# IASCA 2x on May 29th in Vancouver, WA



## sqcomp (Sep 21, 2009)

We're heavy on SQ Pro guys. Come on in if you're rookie, amateur, or Pro/Am! The IdBL SPL have a few 155+dB rigs coming in. 

We're going to have grilled food going on and some gear being raffled off for charity.

Drop me a line with any questions.


----------



## PHD - USA (Aug 10, 2010)

I'm going! =]


----------



## sqcomp (Sep 21, 2009)

Glad to hear! Are you thinking of competing?


----------



## PHD - USA (Aug 10, 2010)

Yep lol Sq part anyway =]


----------



## Kenreau (Feb 10, 2011)

Great to see this happening. I'm just getting back into car audio and really want to hear what the SQ rigs sound like for inspiration. I'll get this one the calender.

Thx
Kenreau


----------



## sqcomp (Sep 21, 2009)

NOTE

We're going to be changing the date to May 22nd very soon. This is due to multiple requests from competitors in the area that want to compete at as many events as possible. There is a USACi event on the 29th. I don't want to have to have the competitors to be forced to choose on over the other.

Mark your calendars for May 22nd. I'll have new fliers out very soon...actually...


----------



## sqcomp (Sep 21, 2009)

Update:

IASCA Judge's Training will be held the day before, Saturday, May 21st in Battleground at the Battleground Best Western.

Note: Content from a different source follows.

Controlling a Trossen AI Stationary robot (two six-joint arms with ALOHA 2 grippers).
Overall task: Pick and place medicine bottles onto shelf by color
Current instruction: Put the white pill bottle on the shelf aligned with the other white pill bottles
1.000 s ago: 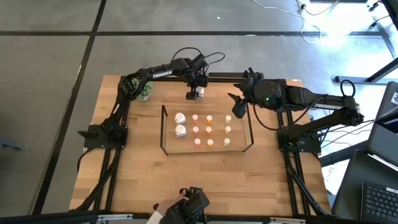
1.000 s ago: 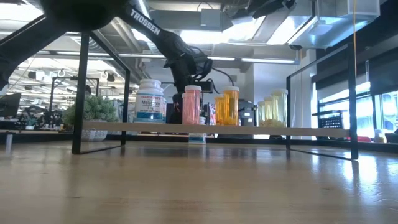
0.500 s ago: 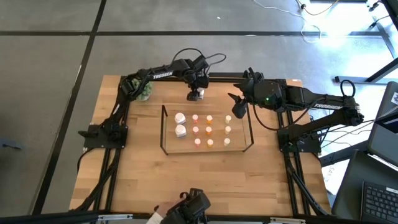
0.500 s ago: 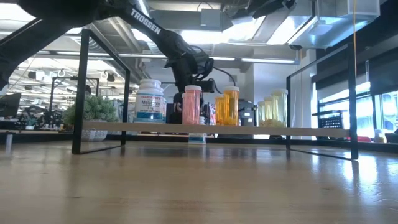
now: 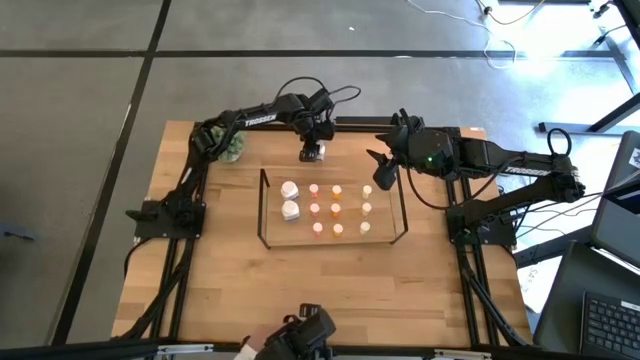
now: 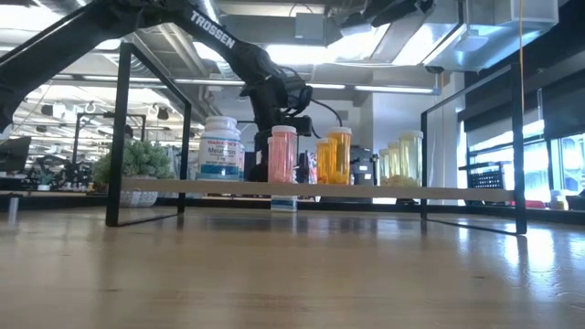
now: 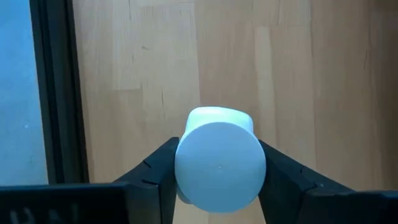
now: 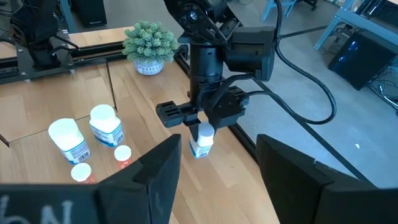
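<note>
- High view: left gripper [image 5: 314, 152] hangs over a white medicine bottle [image 5: 315, 153] standing on the table behind the shelf [image 5: 263, 205]; right gripper [image 5: 381, 170] waits spread wide by the shelf's far right corner.
- Low view: bottle [image 6: 283, 202] stands upright beneath the left gripper, beyond the shelved bottles.
- Left wrist view: fingers [image 7: 155, 168] flank the white cap [image 7: 220, 165], touching or nearly; bottle's long axis vertical, directly below.
- Right wrist view: left gripper [image 8: 203, 118] straddles the bottle [image 8: 201, 140].

A green round plant [image 5: 233, 147] in a pale patterned pot is sitting at the far left corner of the wooden table [image 5: 230, 280]. A laptop [image 5: 612, 325] is lying open beyond the table's right edge.
</note>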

Pacific Northwest IASCA Judges Training Seminar

If anyone is interested, contact me either with a PM or E-mail @ [email protected].


----------



## RidnClean (Nov 24, 2007)

you know me and the team will be there!

i came to the shop a couple weeks ago, but you weren't around.
met up with geoff tho.


----------



## sqcomp (Sep 21, 2009)

Love to have you! Sorry about not being at the shop, I work on the weekends.

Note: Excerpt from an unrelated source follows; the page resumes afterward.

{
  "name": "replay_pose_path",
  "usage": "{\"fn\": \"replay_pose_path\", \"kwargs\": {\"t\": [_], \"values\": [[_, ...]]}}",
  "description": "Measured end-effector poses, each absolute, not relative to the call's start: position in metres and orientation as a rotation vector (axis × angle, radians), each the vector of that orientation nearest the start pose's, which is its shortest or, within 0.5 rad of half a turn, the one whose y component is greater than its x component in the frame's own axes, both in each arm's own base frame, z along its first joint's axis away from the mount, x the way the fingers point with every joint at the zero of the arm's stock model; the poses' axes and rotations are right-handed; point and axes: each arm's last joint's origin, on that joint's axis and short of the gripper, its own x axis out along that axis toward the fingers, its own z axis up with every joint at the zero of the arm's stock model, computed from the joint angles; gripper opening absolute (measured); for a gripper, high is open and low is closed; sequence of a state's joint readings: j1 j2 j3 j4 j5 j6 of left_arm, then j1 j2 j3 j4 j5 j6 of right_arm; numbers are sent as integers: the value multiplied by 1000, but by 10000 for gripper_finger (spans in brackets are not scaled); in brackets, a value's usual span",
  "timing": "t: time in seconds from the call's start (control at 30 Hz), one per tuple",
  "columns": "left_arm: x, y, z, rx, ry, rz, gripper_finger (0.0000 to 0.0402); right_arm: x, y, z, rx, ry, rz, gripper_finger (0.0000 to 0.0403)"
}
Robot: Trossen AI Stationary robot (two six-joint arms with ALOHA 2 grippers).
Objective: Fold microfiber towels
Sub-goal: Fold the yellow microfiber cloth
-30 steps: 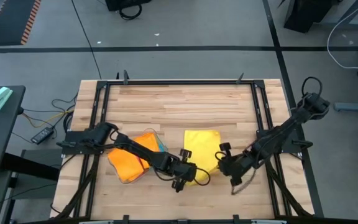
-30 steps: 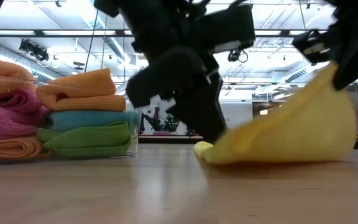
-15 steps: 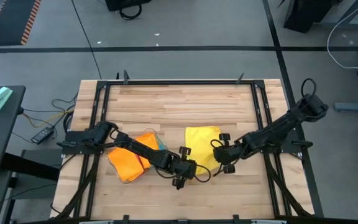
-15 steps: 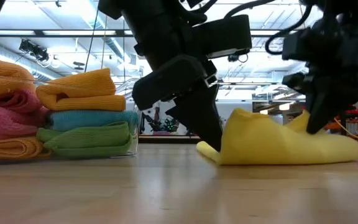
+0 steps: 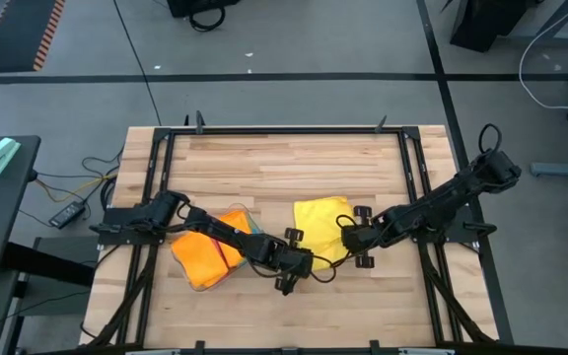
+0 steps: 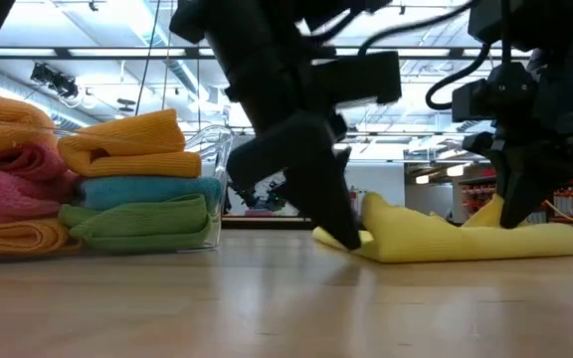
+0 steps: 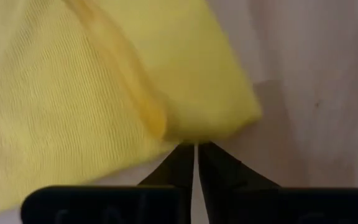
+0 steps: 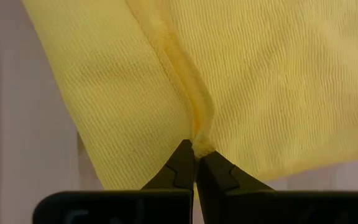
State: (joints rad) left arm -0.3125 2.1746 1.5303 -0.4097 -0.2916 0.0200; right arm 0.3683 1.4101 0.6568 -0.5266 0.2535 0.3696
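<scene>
A yellow microfiber towel lies low on the wooden table, partly folded over on itself. My left gripper stands at its near left corner, its fingers all but shut. My right gripper is shut on the towel's right side, low over the table. Left of them, folded orange, blue and green towels are stacked in a clear tray. The tray rests on the table top. My left gripper meets the edge of the towel's folded near left corner with its fingertips only, slanting down from the table's left; the corner rests on the table. My right gripper pinches a hemmed edge of the yellow towel between its two fingertips. It comes steeply from above. The cloth puckers at the tips and lies slack on the layer below.
Pink and orange folded towels are piled at the far left of the low view. A black metal frame borders the table. Bare wood lies beyond the yellow towel, toward the far edge.
My right gripper has gone down and toward the table's left and far side, turning as it went. It carried the towel's raised right side over; the cloth that stood up like a tent now lies low and folded on itself. The left corner stayed put.
</scene>
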Motion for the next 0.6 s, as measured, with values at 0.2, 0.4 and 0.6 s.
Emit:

How's geoff doing? I haven't heard from him.

After the judge's training, the shop is going to do multiple 1x shows over the year. We want to bring IASCA back to the NW.

If you have any questions, holler at me. Do you have my cell#?


----------



## RidnClean (Nov 24, 2007)

nice, ill try to be at every event!
geoff is doin good, getting his SQ setup going.

i dont have your cell, feel free to PM it to me.


----------